The purpose of a QoE is to understand the sustainability of a company’s future earnings—specifically EBITDA, which is not a term recognized by GAAP or evaluated as part of an audit. The scope of a QoE is tailored to address items of specific interest or concern, with a focus on understanding a business’ story, operating trends, metrics and KPIs – all to ensure an appropriate EBITDA.
Many business owners assume that an audit is the same as or a replacement for a QoE; however, a QoE is very different than an audit. An audit is more rigid, follows a standard scope, and is performed only by certified public accountants and governed by specific accounting standards. An audit is very balance sheet oriented, focused on historical information and ensures that financial statements conform to generally accepted accounting principles (more commonly referred to as GAAP). While a QoE is often performed by a certified public accountant, it is not required. It can be performed by a financially competent person/organization with a strong accounting/financial and business acumen.
Buy-Side QoE
A buy-side QoE is a best practice for the most astute Buyers—a standard part of their pre-acquisition due diligence. It is generally the first exercise that follows the signing of a letter-of-intent. Buyers usually incur the cost to engage a third party to perform the QoE. A buy-side QoE requires significant input, information and support from the Seller and typically takes about a month for the Buyer’s third-party service provider to complete.
The party performing the QoE is tasked with confirming the EBITDA presented by the Seller and oftentimes includes identifying adjustments to arrive at a normalized and appropriate EBITDA. Adjustments can relate to one-time sources of income (e.g. PPP forgiveness), non-recurring expenses (e.g. owner personal costs), out-of-period charges (e.g. bonus payments recorded in one period related to performance in a previous accounting period) or even a change in accounting policy that impacts the financials but does not reflect a change in the cash flow generation of the business. It is important to note that adjustments identified during the QoE do not indicate that financials are erroneous—they can be proper from an accounting standpoint, but some forms of financial presentation muddy the waters when assessing the sustainability of earnings and EBITDA.

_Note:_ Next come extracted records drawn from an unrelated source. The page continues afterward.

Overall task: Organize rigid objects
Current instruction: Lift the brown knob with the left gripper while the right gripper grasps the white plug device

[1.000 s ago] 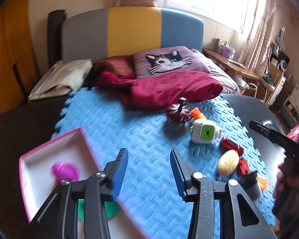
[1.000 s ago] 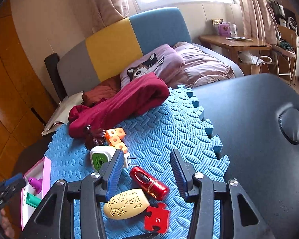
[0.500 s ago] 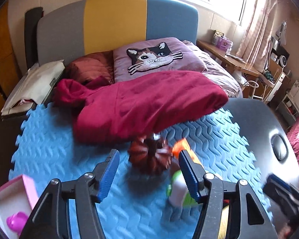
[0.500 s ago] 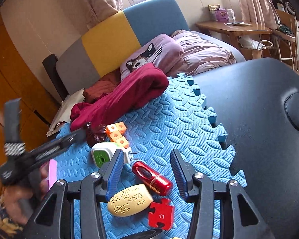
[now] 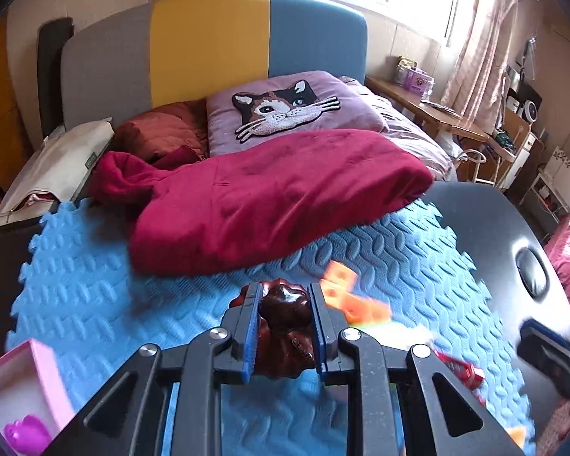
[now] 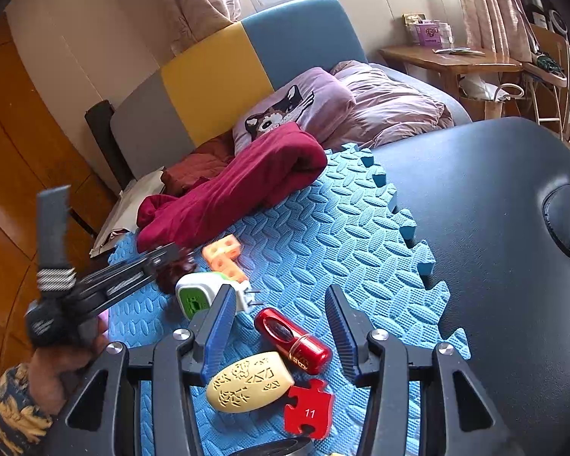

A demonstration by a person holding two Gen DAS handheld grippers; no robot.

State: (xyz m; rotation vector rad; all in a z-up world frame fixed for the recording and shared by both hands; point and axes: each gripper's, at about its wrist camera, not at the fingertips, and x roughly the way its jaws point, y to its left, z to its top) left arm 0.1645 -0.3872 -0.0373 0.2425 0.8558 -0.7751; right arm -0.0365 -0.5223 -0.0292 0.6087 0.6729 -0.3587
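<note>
The left tongs (image 5: 285, 315) were clamped on a dark brown ridged ornament (image 5: 285, 306), both blue pads pressed against its sides, over the blue foam mat (image 5: 95, 304). Just to their right lay an orange block toy (image 5: 345, 292), blurred, and farther right a red object (image 5: 461, 370) showed at the mat's edge. Behind the tongs a crimson blanket (image 5: 269, 197) spread across the far part of the mat, with a cat-face pillow (image 5: 285, 110) beyond it. To the lower left of the tongs sat a pink box (image 5: 43, 376) with a purple toy (image 5: 26, 433) inside.

The right tongs (image 6: 281, 319) stood partly open and gripped nothing. Between their fingers, on the mat, lay a red metallic cylinder (image 6: 292, 342); nearer the camera were a cream oval piece with carved characters (image 6: 249, 382) and a red puzzle piece marked 11 (image 6: 307, 404). Just left of the left finger stood a white and green plug-in device (image 6: 205, 296). The black padded bench (image 6: 494, 228) lay bare to the right. At far left, a hand (image 6: 68, 357) in a patterned sleeve held the other tool.
</note>
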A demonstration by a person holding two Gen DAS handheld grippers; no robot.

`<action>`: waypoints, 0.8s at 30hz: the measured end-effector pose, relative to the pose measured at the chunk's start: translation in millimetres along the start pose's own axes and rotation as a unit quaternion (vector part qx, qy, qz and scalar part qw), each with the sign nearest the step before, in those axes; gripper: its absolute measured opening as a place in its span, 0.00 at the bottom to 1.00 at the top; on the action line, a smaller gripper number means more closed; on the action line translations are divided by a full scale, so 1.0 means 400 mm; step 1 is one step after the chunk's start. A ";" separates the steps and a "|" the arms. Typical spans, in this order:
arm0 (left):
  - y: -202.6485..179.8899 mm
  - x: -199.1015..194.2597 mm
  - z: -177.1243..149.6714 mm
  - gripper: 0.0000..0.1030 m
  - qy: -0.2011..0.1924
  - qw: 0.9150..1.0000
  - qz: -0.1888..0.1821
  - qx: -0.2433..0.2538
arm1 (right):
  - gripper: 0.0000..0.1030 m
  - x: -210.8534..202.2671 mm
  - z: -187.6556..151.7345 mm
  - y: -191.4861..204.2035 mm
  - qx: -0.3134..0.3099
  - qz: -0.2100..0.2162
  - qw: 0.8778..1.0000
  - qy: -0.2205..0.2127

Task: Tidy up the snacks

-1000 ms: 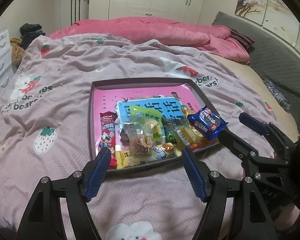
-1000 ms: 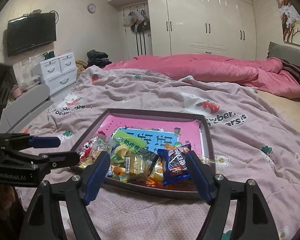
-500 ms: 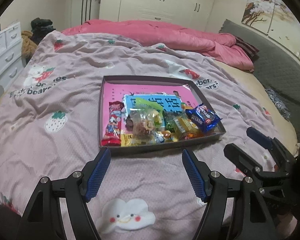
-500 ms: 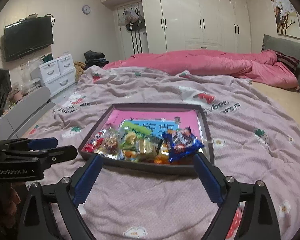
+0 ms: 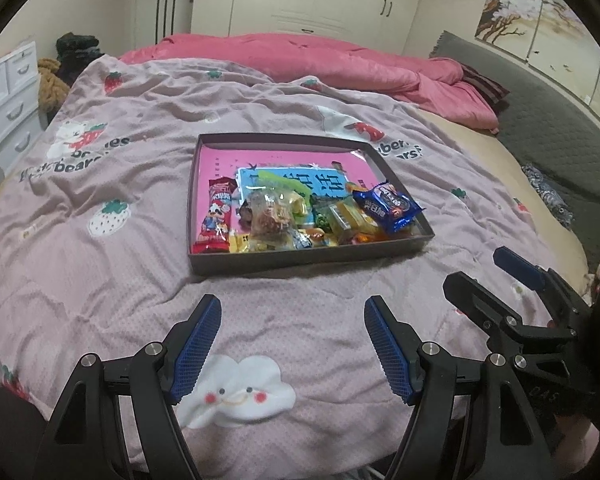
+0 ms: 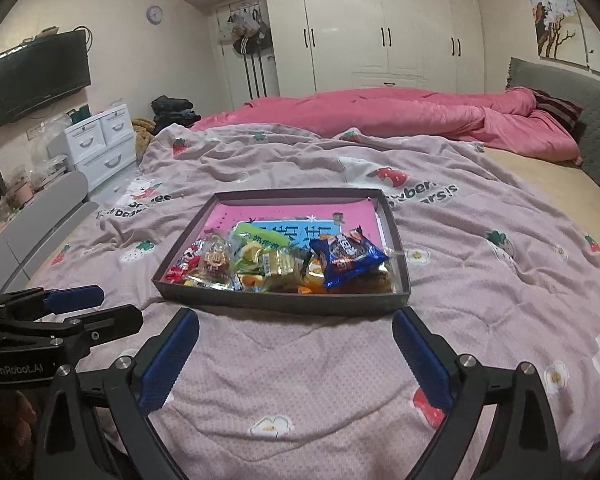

As part of the process of identifying adjustments to EBITDA, QoE also provides key business insights and highlights key performance trends. Through the QoE, a Buyer should gain a deep understanding of the business and its operations: key customer relationships and trends, key vendor relationship and trends, margins, significant and/or unusual accounting policies/practices, related party transactions, concentration considerations (e.g. customer, vendor), backlog and pipeline considerations and headcount/employee statistics.
Sell-Side QoE
Think of a sell-side QoE as akin to taking a stress test in advance of running a marathon to ensure that your body can handle it. A sell-side QoE is performed by a third party and designed to help the Seller understand the business from the perspective of a potential Buyer. Sell-side QoEs are commissioned by Sellers and done in advance of a Seller engaging with a Buyer. A Seller will make this investment for the purpose of uncovering and getting ahead of potential issues/concerns that a Buyer will likely raise during diligence. Similar to a buy-side QoE, a sell-side QoE requires significant input, information and support from the Seller and typically takes about a month to complete.
If issues or adjustments are identified as part of the sellside QoE, Sellers can take remedial actions to eliminate or mitigate issues so that they are non-issues by the time a potential Buyer performs its due diligence. The return on investment for a sell-side QoE is an accelerated due diligence process with better credibility throughout, which collectively should increase (or at least preserve) the initial agreed-upon valuation.
During the sale process, Sellers typically will provide a Buyer with the sell-side QoE, but Buyers will still engage a third party to perform a buy-side QoE. Having the sell-side QoE will help make the buy-side QoE exercise more efficient.
When entering into a strategic transaction, whether you’re a Buyer or Seller, it’s important to arm yourself with as many tools as possible to allow you to maximize value (if a Seller) and manage risk (if a Buyer.) The QoE is an effective tool that helps to accomplish both.